"We are trying our very best to get this thing under control and get a grasp on it," said Commissioner Danny Young, who is part of a subcommittee investigating what led to a massive ballot shortage during November's general election.
He said he's interviewed six election staffers and managers and believes investigators are a shade away from determining what happened and why.
"There had been some confusion, and formulas that weren't right," he said, reiterating what's been revealed in recent months.
As for whether Chief Elections Officer Scott Nago will lose his job, Young said it's premature at this point.
"Definitely, there were things that were wrong and we will take care of it," he said.
Young said commissioners were surprised to learn Nago was holding two jobs during the general election as Chief Elections Officer and Ballot Counting Section Head, which is a position he held before getting the top job.
"I didn't have a person at the time that could get up to speed in time to do that as well.
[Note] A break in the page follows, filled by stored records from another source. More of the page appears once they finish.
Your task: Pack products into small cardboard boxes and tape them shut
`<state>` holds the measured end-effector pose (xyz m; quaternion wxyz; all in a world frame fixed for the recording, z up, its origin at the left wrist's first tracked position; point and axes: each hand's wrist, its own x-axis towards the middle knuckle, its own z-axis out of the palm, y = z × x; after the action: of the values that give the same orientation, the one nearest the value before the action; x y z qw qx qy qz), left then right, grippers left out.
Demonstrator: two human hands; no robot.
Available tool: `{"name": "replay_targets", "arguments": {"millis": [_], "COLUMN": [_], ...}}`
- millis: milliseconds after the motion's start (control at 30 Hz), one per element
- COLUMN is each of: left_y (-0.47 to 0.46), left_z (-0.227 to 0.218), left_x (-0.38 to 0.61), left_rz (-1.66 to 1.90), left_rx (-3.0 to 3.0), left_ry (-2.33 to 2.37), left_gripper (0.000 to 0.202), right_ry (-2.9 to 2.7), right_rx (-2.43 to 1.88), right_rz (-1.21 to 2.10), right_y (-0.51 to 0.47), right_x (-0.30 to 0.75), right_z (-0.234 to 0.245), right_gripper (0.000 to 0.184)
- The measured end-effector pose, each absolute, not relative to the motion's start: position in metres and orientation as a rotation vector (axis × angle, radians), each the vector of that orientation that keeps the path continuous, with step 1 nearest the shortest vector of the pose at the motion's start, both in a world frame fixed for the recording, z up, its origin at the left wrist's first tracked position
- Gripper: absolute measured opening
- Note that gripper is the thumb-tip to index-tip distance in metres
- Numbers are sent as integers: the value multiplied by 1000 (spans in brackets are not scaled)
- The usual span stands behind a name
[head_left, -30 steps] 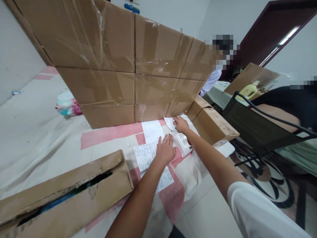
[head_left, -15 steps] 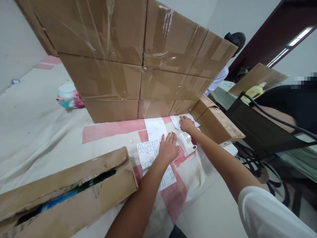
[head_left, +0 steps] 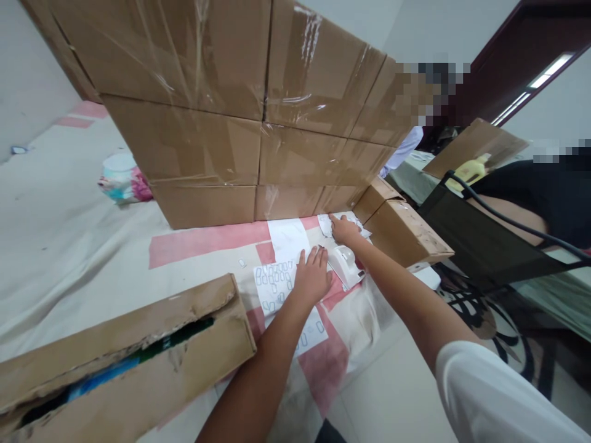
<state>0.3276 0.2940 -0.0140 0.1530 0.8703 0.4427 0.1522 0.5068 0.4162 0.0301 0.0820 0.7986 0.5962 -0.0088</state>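
One left hand (head_left: 314,280): just below and right of the frame's centre, laid palm down, fingers straight and a little apart, gripping nothing.
Outlined sheet (head_left: 271,288): white, under and left of that hand, near the centre of the frame; small dark-outlined rectangles crowd its top in rows, then scatter lower down. More outlines show below the forearm; I cannot tell whether that part is a second sheet.
Right hand (head_left: 346,230): right of centre, palm down on paper, index finger stretched out; whether it pinches anything I cannot tell.
Marked paper (head_left: 325,226): white, partly covered by the right hand, faintly marked, its right edge uneven.
Blank paper (head_left: 287,239): plain white strip above the outlined sheet.
Tape dispenser (head_left: 346,268): white, rounded on top, just right of the left hand.
Cloth (head_left: 120,261): off-white with pink patches, beneath all the papers.
Cardboard: taped boxes (head_left: 203,147) stacked across the top, an open box (head_left: 392,240) at right, a torn box (head_left: 194,351) at lower left.
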Motion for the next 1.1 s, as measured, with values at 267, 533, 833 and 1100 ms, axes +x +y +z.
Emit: {"name": "replay_targets", "arguments": {"millis": [267,533,833,1100], "left_y": [296,295,297,296], "left_z": [-18,-20,-19,-10], "left_x": [329,329,329,326], "left_rz": [445,484,481,427], "left_rx": [2500,2520,2574,2578], "left_ry": [1265,1276,1286,1300], "left_gripper": [65,63,61,61], "right_ry": [1820,1948,2049,2440], "right_rx": [2522,2753,3096,3037], "right_rz": [7,108,291,68], "right_y": [419,412,403,402], "right_x": [504,512,524,529], "right_z": [17,5,10,4], "right_gripper": [51,41,54,47]}}
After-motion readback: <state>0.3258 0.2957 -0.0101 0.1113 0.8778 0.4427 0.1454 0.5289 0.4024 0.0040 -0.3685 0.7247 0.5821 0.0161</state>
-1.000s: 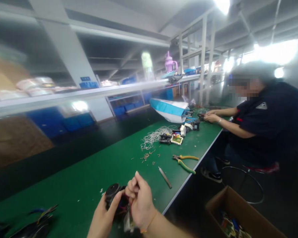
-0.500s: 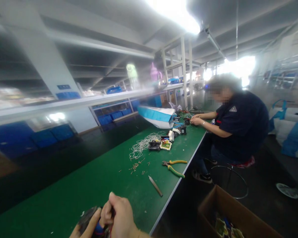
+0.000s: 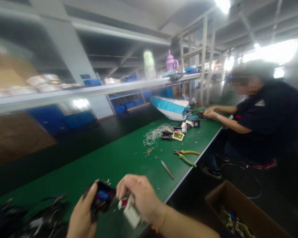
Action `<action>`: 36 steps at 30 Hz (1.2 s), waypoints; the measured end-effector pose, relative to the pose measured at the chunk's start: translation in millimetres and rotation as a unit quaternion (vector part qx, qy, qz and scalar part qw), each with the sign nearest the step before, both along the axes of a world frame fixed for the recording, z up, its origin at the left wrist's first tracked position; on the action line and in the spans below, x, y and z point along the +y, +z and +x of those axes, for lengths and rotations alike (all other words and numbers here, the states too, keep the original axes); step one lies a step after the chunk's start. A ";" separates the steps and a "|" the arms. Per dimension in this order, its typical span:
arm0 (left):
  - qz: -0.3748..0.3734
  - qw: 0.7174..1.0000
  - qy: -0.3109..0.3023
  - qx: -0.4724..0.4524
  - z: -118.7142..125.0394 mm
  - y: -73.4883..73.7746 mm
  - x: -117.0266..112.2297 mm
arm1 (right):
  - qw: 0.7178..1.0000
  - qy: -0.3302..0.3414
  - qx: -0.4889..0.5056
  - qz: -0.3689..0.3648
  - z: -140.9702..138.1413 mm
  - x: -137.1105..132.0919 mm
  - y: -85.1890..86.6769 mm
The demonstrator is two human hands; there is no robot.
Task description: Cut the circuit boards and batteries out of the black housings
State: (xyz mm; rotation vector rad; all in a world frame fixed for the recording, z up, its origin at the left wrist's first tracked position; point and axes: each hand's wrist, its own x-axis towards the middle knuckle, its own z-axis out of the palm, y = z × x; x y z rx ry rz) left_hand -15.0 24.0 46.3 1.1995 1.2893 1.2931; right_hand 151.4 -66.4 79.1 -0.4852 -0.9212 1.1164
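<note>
My left hand (image 3: 82, 211) grips a black plastic housing (image 3: 103, 197) above the green table (image 3: 72, 178). Blue, red and yellowish wires show in the housing's open side. Just right of it, my right hand (image 3: 140, 195) has its fingers curled, closed around a blurred white plastic part (image 3: 132, 216) that hangs below the palm. Something dark red shows beside that part. Motion blur hides the exact fingertip grip. Farther along the table lie yellow-and-green cutting pliers (image 3: 186, 156) and a thin grey pen-like tool (image 3: 167, 170).
Small brass-coloured pieces (image 3: 149, 151), tangled white cord (image 3: 157, 133) and black and white housings (image 3: 167, 135) lie farther up. Dark parts (image 3: 47, 211) are piled at lower left. A co-worker (image 3: 270, 115) sits at right, near a cardboard box (image 3: 238, 205) holding parts.
The view has swung left and tilted down slightly. My hands have moved apart, the right one going right, and the open housing and the white part now show.
</note>
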 end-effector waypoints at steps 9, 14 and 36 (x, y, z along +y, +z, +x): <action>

It's not just as easy as throwing somebody in there to replace them. You want them to have experience," said Nago.
Commissioners plan to release their final report and recommendations at their next meeting, with some advice for themselves.
"We're going to have to come out with new standard operating procedures. I think we need to, maybe even come up with a guide book. I think the commission has to do something to better monitor the elections office," said Young.
The commission plans to meet again sometime during the second week of January.
They will present their recommendations to lawmakers during the next legislative session.
Nago said they're also working getting an online voter registration system up to speed by 2016.